If you equate the information in the crystal structure (all several bits of it) with the form (and bonding-energy configuration) of the structure, then I SUPPOSE you could say that that information embedded in/ implicit in that structure is related to the structure's thermodynamic stability. In more life-y persistent structures, there is a more complex causal relationship between the information's form and the persistence of the structure. Also, there is typically much more information, and therefore much lower probability of the information pattern's spontaneous formation or maintenance in the thermodynamic regime, so much more NEED for self-causation by the information. If something was inevitably going to happen anyway to some matter and energy, due to its statistical distribution and the surrounding thermodynamic regime and fundamental forces, do we say that that future state (or equivalence class of states) required a particular cause (beyond the operation of the simple physical laws on the situation?) No. So particular local information is not required to cause anything, in thermodynamically and physically stochastically EXPECTED states. Information is only required to be able to be self-causal when the persistence of the information (and the material forms and processes it persists in) are NOT OTHERWISE thermodynamically and physically probable/expected.

Rocks are expected (from operation of simple physics laws), so are not life-y self-causal by particular information.

Comment Re: Life form? (Score 1) 391

Ok, but the slight problem with your definition is that it's not a particular bunch of matter and energy that is maintaining the state.
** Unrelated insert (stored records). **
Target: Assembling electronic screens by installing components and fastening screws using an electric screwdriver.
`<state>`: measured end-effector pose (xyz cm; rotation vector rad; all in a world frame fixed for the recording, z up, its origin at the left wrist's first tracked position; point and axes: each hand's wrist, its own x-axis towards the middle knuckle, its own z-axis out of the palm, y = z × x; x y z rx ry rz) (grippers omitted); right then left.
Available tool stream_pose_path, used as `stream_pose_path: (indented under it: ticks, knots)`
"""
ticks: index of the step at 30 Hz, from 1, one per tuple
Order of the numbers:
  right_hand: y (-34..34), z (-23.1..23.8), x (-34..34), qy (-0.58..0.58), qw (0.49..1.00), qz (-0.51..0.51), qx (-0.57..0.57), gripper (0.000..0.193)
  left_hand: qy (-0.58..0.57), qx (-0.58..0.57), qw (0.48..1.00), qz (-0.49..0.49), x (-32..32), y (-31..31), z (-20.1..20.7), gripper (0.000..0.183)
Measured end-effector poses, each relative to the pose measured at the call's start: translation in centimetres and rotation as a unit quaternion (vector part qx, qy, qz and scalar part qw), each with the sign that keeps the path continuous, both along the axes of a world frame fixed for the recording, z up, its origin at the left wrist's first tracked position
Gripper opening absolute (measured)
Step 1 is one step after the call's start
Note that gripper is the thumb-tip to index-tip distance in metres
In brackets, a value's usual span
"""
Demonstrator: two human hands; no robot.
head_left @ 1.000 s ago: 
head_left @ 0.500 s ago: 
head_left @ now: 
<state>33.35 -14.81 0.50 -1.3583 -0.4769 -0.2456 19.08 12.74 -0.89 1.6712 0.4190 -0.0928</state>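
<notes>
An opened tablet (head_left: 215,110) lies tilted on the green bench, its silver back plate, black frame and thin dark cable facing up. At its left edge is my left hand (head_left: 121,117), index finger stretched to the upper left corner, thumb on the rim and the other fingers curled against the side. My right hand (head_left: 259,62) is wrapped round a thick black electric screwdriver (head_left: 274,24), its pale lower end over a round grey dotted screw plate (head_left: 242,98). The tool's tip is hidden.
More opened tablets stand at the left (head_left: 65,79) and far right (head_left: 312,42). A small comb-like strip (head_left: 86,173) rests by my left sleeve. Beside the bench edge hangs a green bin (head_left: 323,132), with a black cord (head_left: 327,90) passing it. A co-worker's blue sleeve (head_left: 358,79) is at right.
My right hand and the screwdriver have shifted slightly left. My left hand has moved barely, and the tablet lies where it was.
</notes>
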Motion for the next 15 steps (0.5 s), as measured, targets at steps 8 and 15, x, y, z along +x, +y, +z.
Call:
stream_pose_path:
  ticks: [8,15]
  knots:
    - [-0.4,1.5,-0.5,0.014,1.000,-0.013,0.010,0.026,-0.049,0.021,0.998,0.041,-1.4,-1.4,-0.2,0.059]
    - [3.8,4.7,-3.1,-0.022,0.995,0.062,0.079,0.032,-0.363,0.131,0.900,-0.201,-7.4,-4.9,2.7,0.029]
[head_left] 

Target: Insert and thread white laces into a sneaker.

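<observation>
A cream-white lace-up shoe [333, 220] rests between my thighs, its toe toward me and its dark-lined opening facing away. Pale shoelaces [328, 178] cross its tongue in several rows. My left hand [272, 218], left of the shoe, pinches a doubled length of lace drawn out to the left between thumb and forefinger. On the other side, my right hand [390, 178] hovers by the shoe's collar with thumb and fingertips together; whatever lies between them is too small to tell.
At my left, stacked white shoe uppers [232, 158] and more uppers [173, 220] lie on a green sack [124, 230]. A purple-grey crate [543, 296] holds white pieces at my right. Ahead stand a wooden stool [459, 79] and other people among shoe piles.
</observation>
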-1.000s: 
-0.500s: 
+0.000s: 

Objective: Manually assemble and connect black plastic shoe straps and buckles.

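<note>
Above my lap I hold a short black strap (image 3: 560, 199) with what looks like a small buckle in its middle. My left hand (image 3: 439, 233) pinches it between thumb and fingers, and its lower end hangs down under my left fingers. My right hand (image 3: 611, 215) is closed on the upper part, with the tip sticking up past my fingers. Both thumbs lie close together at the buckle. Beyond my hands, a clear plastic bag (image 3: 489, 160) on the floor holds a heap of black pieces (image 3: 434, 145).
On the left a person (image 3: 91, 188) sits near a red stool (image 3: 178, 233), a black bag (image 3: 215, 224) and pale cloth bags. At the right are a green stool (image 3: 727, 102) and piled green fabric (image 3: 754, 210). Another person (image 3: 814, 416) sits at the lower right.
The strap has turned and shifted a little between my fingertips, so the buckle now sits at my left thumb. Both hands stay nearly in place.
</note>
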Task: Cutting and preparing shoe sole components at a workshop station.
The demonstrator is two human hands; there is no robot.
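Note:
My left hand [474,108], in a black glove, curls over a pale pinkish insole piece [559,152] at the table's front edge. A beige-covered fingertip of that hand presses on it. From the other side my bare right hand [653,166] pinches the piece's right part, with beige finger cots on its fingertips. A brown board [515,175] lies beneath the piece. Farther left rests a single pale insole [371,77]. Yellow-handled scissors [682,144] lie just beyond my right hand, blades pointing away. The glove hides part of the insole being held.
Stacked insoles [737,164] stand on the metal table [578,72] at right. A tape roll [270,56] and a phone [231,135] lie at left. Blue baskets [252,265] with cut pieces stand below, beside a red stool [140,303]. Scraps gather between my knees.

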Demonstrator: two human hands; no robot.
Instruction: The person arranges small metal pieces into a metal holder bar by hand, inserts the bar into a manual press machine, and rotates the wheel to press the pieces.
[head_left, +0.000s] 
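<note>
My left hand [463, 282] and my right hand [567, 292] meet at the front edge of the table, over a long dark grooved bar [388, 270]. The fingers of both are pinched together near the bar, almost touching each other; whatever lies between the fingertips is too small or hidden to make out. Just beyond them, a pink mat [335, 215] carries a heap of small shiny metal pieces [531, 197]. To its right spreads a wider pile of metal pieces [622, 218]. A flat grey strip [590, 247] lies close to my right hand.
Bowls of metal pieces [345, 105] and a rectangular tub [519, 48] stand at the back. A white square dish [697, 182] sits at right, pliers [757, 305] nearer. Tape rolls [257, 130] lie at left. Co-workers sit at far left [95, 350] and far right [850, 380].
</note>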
Matter and energy flows through the lifeform (and the species, ecosystem), Each lifeform (and living system) is an open thermodynamic system, transforming energy and material input, which temporarily becomes part of the lifeform/system, then exits as waste material or heat.
So it is not a collection of matter and energy that actively... bur rather, it is a particular PATTERN of matter and energy (a standing wave would be a good analogy) which actively maintains the state of low entropy. And a PATTERN of matter and energy is in the category "information": not matter or energy or collections of stuff.

By the way, a virus-system is a living-system pattern. It is a distributed system, whose parts are sometimes considerably separated in space and sometimes closer. The best system boundary to draw for the virus living-system's genotype is "all of the virus's codng DNA and some of the host species' coding DNA; that subset that is used by the virus." The best system boundary to draw for the virus living-system's phenotype (instance) is the whole virus body plus some or all of the infected host's body. Those who deny that a virus is living are just drawing the wrong boundary around the "virus-living-system" because they are hung up on the physical boundary of a single virus-body, but that boundary is not that important (it is not an important system-boundary) when considering the fate probabilities, and longevity, of the virus-system.

Fire is not living because its persistence (the persistence of its pattern of process for some amount of time) is not unexpected given the thermodynamic regime and material environment. Fire is the thermodynamically optimum chemical reaction, independent of particular information that is embodied in the fire. There may be (a minimal amount of) stable information embodied in the fire, and that may be connected with the persistence of the reaction, but external factors dominate the lifespan determination, compared to the stable information (if any) in the fire.